19 December 2009

Heather Webber, Truly, Madly. New York: St. Martin’s Press, 2010.

“There comes a time in every girl’s life when she realizes her father isn’t perfect.”

Even if the father is Oscar Valentine, whose blood carries Cupid’s Curse, a hereditary ability to make matches for others, but not oneself; an ability to read psychic auras. His daughter Lucy had it, but lost it in an electrical accident, so taking over the family match-making business doesn’t much appeal to her. Duty calls, though, so she does her best to pair people using the power she has instead: the ability to find lost objects.

But her first client is still in love with the fiancee he’d lost six years earlier, so Lucy’s talents do come into play. She ends up uncovering, then solving, a murder, rescuing a lost little boy, and falling in love herself as well as laying groundwork for the series to continue. And Truly, Madly is a good start, but Webb is trying too hard. She has a fun premise and enjoyable characters--and a three-book contract; she doesn’t need to give time to dressing her sets with name-brand props. This seductive shorthand of naming, rather than describing, is all too common in the airport-shop fluff genre. While it may be an attempt at realism, it is more likely intended to convey a sense of the privileged environment inhabited by the characters and to which the reader is presumed to aspire. Unfortunately, all it achieves is an impermanence: an Audi A3 is a sleek, sporty roadster, but unless one knows that, the reference is meaningless. This is why writers are told “show, don’t tell”.

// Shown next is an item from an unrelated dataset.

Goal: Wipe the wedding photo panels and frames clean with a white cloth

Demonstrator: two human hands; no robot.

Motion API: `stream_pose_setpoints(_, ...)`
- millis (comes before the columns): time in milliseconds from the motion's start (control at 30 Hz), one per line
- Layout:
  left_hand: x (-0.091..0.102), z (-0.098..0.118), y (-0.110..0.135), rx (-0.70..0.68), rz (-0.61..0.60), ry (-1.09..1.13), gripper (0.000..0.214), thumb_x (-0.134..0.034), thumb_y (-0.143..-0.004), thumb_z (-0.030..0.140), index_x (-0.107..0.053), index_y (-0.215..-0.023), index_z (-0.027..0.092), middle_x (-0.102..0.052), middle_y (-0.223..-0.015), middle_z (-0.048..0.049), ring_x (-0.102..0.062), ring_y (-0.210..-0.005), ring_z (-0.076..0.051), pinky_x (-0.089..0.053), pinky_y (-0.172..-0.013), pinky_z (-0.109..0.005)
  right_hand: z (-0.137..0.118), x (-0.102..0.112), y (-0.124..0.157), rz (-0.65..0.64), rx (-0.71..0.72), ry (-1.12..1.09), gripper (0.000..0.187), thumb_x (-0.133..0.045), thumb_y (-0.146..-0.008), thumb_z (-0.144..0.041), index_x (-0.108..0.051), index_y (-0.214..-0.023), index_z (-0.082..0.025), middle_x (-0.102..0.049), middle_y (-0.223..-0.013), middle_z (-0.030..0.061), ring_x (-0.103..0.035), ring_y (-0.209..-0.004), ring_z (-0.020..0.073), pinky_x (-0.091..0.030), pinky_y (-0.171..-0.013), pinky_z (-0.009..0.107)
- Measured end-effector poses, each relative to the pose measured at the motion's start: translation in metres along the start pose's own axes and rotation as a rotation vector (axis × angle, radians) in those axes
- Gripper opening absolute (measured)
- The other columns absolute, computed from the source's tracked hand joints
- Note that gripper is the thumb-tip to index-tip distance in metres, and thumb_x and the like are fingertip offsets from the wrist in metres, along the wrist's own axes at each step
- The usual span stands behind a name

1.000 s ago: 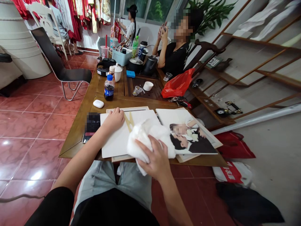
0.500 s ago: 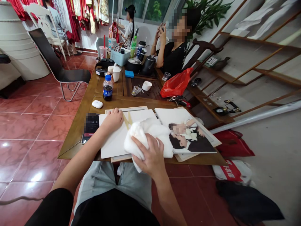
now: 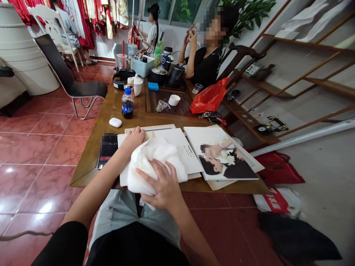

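Note:
My right hand grips a bunched white cloth, fingers spread over it, near the table's front edge. The cloth lies on a white board with small dark print near its right side. My left hand rests on the board's upper left part, fingers laid down on it. Pale yellowish marks show beside its fingertips, partly covered by the cloth. To the right, a photo panel shows people in dark and white clothes. Framed boards stick out beneath.
A phone lies left of my forearm. Farther back stand an earbud case, a cola bottle, a white cup, a red plastic bag and keys. A person sits across the table holding up a device.
My right hand has swept the cloth left and slightly toward me, uncovering the print on the board's right side. My left hand stays in place.

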State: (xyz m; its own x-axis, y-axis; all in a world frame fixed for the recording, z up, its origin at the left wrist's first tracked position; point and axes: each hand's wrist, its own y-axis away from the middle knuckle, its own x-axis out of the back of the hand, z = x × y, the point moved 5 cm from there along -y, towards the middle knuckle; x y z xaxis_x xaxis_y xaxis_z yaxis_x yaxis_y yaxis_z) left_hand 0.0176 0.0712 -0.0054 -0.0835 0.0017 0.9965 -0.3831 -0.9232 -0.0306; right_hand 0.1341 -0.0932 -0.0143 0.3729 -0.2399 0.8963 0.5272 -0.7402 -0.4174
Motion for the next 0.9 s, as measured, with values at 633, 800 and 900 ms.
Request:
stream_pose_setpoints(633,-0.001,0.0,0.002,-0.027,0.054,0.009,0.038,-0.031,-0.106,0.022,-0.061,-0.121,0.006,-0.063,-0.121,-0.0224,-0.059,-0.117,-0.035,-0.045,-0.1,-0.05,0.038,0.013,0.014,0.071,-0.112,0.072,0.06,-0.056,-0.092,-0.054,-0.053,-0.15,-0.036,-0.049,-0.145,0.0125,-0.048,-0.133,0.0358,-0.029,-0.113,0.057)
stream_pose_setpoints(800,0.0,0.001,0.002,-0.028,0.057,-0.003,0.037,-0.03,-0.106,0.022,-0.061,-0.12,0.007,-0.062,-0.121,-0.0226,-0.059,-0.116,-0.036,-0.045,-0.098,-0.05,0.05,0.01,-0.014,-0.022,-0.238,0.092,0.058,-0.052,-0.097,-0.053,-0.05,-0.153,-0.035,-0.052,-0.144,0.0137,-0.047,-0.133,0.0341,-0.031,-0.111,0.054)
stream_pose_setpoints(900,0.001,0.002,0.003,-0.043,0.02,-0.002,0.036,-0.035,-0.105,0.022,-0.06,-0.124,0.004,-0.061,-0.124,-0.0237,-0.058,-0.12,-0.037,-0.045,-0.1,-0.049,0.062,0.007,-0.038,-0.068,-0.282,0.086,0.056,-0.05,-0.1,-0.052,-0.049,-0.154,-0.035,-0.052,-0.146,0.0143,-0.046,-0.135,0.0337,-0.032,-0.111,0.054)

But this is a minor point, a failing of the entire type of book; as one of that type, Webb can’t be faulted for following the genre’s convention and, in fact, seems to largely overcome it by the end of the book. Truly, Madly is a lot of fun; not straight romance, not R-rated, not hard-boiled mystery, not just a coming of age acceptance story, and not hung up on its outlandish underlying assumption. Psychic abilities may be unusual, but it’s not hard to see a promising future for Ms. Valentine, the match-making detective, and her new Lost Loves service.